Piotr Kraśko złamał przepisy związane z pandemią. Teraz przeprasza!
„Zagapiłem się i przepraszam” – tłumaczy się Piotr Kraśko (48 l.) w rozmowie z „Faktem”. Dziennikarz złamał jeden z obowiązujących zakazów dotyczących handlu.
Piotr został przyłapany podczas zakupów w jednej z warszawskich piekarni.
Nie byłoby w tym nic złego, gdyby nie godzina, w której dokonywał zakupu.
Niedawno rząd wprowadził kolejne ograniczenia dotyczące handlu i ustanowił specjalny czas (10-12), kiedy seniorzy mogą bezpiecznie pójść do sklepów.
Czyżby prezenter zapomniał o nowych obostrzeniach?
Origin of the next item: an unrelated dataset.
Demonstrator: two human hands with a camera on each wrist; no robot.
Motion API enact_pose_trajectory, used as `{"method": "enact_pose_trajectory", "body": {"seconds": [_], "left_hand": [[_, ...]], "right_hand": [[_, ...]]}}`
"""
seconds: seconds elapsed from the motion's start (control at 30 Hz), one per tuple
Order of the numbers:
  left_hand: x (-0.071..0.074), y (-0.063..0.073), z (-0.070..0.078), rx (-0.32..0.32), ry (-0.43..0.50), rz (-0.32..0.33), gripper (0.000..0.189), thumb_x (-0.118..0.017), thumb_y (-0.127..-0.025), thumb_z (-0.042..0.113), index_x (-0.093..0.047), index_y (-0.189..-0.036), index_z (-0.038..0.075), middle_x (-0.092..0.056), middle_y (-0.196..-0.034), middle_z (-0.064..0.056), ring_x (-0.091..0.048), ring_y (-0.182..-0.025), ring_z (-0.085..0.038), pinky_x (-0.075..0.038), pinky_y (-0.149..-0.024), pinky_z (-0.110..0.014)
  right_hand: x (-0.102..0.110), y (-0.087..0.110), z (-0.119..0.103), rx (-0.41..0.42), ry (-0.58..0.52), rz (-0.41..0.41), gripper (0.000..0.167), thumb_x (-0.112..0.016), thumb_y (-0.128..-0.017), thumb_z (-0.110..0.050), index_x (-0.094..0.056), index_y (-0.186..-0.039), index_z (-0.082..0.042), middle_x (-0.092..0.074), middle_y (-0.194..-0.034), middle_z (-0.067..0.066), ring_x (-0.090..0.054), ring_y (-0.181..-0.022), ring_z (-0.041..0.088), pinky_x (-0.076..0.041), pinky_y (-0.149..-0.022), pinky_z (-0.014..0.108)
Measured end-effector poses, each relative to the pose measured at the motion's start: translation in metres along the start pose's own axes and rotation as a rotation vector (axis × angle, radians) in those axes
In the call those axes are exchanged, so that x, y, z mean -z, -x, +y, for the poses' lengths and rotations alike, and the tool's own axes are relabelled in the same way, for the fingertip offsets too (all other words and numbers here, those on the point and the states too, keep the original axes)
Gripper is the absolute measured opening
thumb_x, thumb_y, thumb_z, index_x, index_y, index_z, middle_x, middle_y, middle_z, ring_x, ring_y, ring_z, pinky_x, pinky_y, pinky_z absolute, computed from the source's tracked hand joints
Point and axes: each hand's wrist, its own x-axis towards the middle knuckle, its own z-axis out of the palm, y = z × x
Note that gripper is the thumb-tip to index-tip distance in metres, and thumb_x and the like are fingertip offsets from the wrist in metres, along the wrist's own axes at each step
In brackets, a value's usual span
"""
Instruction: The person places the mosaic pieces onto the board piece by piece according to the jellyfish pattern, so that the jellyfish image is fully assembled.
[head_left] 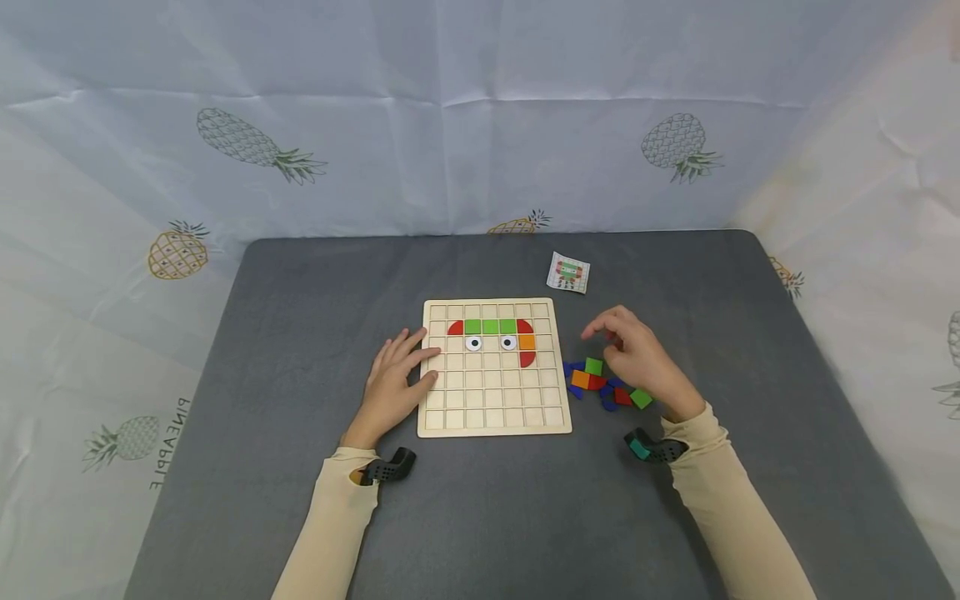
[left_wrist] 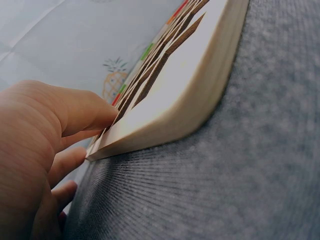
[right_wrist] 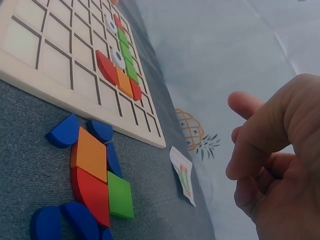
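A square wooden grid board point(head_left: 468, 421) lies flat on the table. Near its top are a row of green squares point(head_left: 490, 326) with red rounded tiles at both ends, two eye tiles point(head_left: 508, 342) and an orange square point(head_left: 527, 342) with a red rounded tile below it. My left hand point(head_left: 393, 383) rests along the board's left edge, fingers spread, thumb and index on the rim. My right hand point(head_left: 637, 354) hovers above the loose tiles right of the board, fingers loosely bent. No tile shows between its fingertips in the right wrist view point(right_wrist: 280, 155).
Loose tiles lie in a cluster: blue rounded pieces point(right_wrist: 64, 131), orange point(right_wrist: 89, 155), red point(right_wrist: 91, 195) and green point(right_wrist: 120, 195). A small picture card point(head_left: 568, 272) with a coloured grid figure lies behind the board. Pineapple-print cloth point(head_left: 480, 167) hangs behind the grey table point(head_left: 315, 317).
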Motion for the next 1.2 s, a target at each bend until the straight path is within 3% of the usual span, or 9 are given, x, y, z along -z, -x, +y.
{"method": "enact_pose_trajectory", "body": {"seconds": [0.17,0.8,0.97,1.2], "left_hand": [[0.0,0.0,-0.001,-0.003,-0.011,0.001,0.037,-0.068,-0.096,0.021,-0.068,-0.132,0.017,-0.041,-0.162,-0.005,-0.021,-0.158,-0.027,-0.004,-0.133,-0.047],[-0.001,-0.001,-0.002,-0.008,-0.01,0.006,0.037,-0.069,-0.095,0.021,-0.068,-0.132,0.016,-0.041,-0.162,-0.004,-0.021,-0.158,-0.027,-0.004,-0.133,-0.047],[-0.001,-0.001,-0.001,-0.002,-0.014,0.004,0.037,-0.069,-0.095,0.021,-0.068,-0.132,0.016,-0.041,-0.162,-0.004,-0.021,-0.158,-0.027,-0.004,-0.133,-0.047],[-0.002,-0.001,-0.002,0.006,-0.017,0.002,0.038,-0.07,-0.095,0.021,-0.068,-0.133,0.016,-0.041,-0.162,-0.004,-0.021,-0.158,-0.027,-0.004,-0.133,-0.047]], "right_hand": [[0.001,0.003,0.001,-0.003,-0.007,0.029,0.036,-0.043,-0.089,0.017,-0.068,-0.108,0.0,-0.054,-0.112,0.019,-0.04,-0.079,0.021,-0.034,-0.065,0.027],[-0.005,0.015,0.018,-0.033,-0.007,0.017,0.036,-0.048,-0.085,0.016,-0.068,-0.109,0.0,-0.054,-0.114,0.015,-0.039,-0.083,0.021,-0.033,-0.068,0.028],[-0.01,0.016,0.022,-0.055,0.003,0.023,0.03,-0.052,-0.09,0.011,-0.068,-0.11,-0.002,-0.056,-0.108,0.015,-0.04,-0.076,0.019,-0.035,-0.064,0.027],[-0.014,0.018,0.024,-0.075,0.049,-0.007,0.019,-0.059,-0.096,0.002,-0.068,-0.112,-0.003,-0.061,-0.107,0.013,-0.046,-0.084,0.021,-0.042,-0.069,0.029]]}}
Swoje zachowanie tłumaczy w rozmowie z „Faktem”.
"Po wyjściu z 'Dzień dobry TVN' faktycznie nie spojrzałem na zegarek i z przyzwyczajenia udałem się do piekarni. Byłem przekonany, że już jest po 12:00. Później się zorientowałem, że jednak brakowało kilku minut. Był to pierwszy dzień zakazu, zagapiłem się i przepraszam. Na szczęście w piekarni nikogo oprócz mnie nie było" – powiedział Kraśko, zaznaczając, że wszystkie zakazy są jak najbardziej słuszne i należy ich przestrzegać.
Zachęcamy do pozostania w domach i stosowania się do ograniczeń.